Bourges depuis 1870 possède une industrie essentiellement orientée vers l'armement. Ce sera la fabrique de canons, puis les centre d'Etudes appelé aujourd'hui ETBS. Mais à partir de 1928, l'industrie aéronautique militaire arrive à Bourges et dans les années 1950, c'est Michelin qui s'implante à Bourges (Saint Doulchard). Ainsi, la mono industrie est prépondérante.

Mais, lorsque les crises arrivent, les responsables locaux et nationaux cherchent à reconvertir et à diversifier ces industries. Nous sommes aujourd'hui à la troisième reconversion, il y eu 1918, 1945, 1990, et à chaque fois la diversification fut un échec.

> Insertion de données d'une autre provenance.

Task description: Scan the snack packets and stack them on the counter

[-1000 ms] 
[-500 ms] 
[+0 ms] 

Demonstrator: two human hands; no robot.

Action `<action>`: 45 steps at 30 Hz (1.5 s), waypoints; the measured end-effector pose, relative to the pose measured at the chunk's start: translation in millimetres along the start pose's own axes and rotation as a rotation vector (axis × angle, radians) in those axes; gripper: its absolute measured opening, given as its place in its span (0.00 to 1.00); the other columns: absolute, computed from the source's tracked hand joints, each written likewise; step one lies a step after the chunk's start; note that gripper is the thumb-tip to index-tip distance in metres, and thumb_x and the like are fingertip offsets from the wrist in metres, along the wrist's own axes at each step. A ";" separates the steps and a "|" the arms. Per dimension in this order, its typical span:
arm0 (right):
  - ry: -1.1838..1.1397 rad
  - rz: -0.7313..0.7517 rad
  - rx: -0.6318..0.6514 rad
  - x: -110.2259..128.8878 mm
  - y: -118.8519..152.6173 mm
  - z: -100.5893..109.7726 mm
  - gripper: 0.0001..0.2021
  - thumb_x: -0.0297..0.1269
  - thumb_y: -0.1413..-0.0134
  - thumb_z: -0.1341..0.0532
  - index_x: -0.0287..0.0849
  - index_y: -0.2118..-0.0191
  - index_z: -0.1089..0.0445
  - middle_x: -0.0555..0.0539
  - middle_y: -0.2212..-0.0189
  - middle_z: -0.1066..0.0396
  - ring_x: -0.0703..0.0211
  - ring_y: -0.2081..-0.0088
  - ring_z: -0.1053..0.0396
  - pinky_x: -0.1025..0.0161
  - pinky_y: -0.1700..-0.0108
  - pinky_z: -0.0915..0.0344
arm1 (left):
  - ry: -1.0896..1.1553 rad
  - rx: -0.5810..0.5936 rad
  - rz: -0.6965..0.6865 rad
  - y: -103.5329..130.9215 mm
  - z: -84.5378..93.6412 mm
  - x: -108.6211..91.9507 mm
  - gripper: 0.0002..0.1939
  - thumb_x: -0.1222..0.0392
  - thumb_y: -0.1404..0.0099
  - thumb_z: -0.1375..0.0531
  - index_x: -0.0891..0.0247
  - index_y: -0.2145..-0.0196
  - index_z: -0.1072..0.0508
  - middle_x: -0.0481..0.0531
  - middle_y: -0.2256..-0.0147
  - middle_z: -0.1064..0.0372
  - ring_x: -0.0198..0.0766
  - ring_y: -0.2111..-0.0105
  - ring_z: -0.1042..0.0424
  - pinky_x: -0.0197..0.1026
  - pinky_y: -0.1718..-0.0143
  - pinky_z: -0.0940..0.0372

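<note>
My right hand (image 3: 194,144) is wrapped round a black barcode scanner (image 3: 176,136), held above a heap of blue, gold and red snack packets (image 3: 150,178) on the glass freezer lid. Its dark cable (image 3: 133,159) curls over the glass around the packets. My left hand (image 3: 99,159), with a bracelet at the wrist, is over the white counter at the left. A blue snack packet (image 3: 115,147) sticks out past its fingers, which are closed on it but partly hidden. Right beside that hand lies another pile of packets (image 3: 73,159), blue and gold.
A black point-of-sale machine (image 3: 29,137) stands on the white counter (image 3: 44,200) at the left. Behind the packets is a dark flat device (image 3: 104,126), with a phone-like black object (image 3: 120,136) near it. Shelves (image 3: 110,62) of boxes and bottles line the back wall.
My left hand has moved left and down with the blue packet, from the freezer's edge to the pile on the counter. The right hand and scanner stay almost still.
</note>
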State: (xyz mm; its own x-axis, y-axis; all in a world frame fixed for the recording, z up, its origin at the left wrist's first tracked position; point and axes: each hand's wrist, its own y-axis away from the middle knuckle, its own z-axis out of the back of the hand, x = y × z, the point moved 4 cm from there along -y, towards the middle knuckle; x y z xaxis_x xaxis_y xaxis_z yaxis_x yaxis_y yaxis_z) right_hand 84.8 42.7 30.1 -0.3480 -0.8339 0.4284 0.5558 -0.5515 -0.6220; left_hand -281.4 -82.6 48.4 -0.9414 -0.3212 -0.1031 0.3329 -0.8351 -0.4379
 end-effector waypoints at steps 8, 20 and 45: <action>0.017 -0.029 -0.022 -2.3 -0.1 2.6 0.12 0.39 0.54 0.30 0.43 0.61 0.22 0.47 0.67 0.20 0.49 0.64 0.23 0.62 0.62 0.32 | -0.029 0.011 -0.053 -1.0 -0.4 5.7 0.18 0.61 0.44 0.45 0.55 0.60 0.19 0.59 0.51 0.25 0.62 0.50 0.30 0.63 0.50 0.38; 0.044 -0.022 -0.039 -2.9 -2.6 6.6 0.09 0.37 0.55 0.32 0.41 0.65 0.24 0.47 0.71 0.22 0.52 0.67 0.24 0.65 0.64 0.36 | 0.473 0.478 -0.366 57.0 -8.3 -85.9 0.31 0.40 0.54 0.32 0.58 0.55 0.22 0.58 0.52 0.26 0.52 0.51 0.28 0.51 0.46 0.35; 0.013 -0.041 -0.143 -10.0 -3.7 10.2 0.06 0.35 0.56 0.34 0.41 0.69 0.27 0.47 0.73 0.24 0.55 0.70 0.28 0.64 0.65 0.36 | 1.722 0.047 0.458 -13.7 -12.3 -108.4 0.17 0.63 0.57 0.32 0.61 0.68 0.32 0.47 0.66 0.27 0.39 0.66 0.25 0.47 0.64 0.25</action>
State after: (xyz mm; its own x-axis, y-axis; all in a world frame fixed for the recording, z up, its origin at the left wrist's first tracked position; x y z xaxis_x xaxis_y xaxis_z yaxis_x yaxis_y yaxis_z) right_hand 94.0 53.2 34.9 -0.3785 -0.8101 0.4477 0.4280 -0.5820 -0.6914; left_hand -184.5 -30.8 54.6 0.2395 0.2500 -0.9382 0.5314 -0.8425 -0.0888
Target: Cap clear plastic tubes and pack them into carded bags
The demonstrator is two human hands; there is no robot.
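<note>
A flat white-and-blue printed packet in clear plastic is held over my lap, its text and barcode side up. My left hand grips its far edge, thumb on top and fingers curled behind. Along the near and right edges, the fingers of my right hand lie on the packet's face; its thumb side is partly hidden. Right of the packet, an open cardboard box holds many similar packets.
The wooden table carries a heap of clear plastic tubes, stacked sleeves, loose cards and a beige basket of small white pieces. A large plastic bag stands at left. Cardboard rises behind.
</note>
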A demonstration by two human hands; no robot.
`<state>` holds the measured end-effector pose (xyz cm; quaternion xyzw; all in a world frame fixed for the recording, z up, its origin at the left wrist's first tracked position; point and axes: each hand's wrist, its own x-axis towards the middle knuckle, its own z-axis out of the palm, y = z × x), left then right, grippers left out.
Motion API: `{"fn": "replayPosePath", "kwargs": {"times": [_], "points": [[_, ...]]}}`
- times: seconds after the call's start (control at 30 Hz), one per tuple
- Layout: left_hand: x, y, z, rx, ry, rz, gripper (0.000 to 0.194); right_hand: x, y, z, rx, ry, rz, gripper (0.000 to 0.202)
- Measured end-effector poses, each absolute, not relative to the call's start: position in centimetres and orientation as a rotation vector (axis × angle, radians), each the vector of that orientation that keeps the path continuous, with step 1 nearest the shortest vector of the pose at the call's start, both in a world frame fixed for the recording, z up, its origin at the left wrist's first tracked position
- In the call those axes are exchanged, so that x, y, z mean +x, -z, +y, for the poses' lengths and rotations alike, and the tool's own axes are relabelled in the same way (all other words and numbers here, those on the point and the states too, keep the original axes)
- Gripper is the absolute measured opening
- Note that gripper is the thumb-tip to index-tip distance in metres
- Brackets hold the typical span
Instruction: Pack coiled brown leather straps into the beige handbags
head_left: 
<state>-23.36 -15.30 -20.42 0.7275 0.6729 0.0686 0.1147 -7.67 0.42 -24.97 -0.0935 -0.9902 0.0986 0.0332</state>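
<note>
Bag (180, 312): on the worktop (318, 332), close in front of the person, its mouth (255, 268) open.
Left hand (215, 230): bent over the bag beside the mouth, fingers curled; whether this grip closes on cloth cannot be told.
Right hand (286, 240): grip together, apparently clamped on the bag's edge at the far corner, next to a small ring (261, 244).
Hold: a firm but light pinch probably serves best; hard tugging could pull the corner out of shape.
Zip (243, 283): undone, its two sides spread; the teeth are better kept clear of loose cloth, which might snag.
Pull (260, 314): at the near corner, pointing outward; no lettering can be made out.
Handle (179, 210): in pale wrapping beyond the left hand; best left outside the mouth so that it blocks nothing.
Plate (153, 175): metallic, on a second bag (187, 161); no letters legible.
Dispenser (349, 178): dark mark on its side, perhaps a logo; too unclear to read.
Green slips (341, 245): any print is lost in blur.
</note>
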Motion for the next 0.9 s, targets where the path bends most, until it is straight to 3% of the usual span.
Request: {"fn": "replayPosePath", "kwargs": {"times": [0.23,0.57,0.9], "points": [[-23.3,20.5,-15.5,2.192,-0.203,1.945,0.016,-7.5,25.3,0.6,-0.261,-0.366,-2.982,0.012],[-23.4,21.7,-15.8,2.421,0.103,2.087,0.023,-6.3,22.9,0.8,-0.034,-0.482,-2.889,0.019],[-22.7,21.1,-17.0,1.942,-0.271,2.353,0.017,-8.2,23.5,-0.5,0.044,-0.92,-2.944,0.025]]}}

LA DIFFICILE RECONVERSION DE L'APRES-GUERRE 1914 - 1918

L'activité industrielle principale de Bourges avait été consacrée depuis 4 ans à une intensive production de guerre. Mais comme il s'agissait de la "der des der", il n'était plus nécessaire de "sortir" des munitions et autres canons. La reconversion de milliers de travailleurs devenait nécessaire.
Dès la fin des hostilités, les syndicats se mirent en avant pour empêcher les licenciements. Ils demandèrent la transformation immédiate des Etablissements Militaires en Office Industriel. L'idée qui prévaut est alors de mettre 3000 ouvriers à l'entretien des machines et bâtiments ; quant aux autres, la fabrication de matériel de chemin de fer et de machines agricoles pourrait occuper 12000 personnes.
A partir de janvier 1919, la tension commence à monter. Toute la population est inquiète, les ouvriers bien sûr, mais aussi les commerçants qui voient avec frayeur la baisse de leur chiffre d'affaire. Au cours d'une grande réunion syndicale rassemblant plus de 8000 personnes, il est demandé :

"Qu'au travail de guerre pour lequel ils ont été créés, succède immédiatement le travail de paix dans ces établissements supérieurement agencés et outillés pour toutes sortes de production... Ils réclament avec énergie la continuation de leur exploitation par l'Etat".
Lorsque des visites de responsables de l'industrie privée comme Citroën ou Schneider, viennent en mission afin d'examiner le parc machines qu'ils pourraient acheter, c'est la révolte à la fois des syndicats et des hommes politiques. Laudier et Hervier vont se dépenser sans compter pour qu'aucune machine ne soit démontée et envoyée sous d'autres cieux.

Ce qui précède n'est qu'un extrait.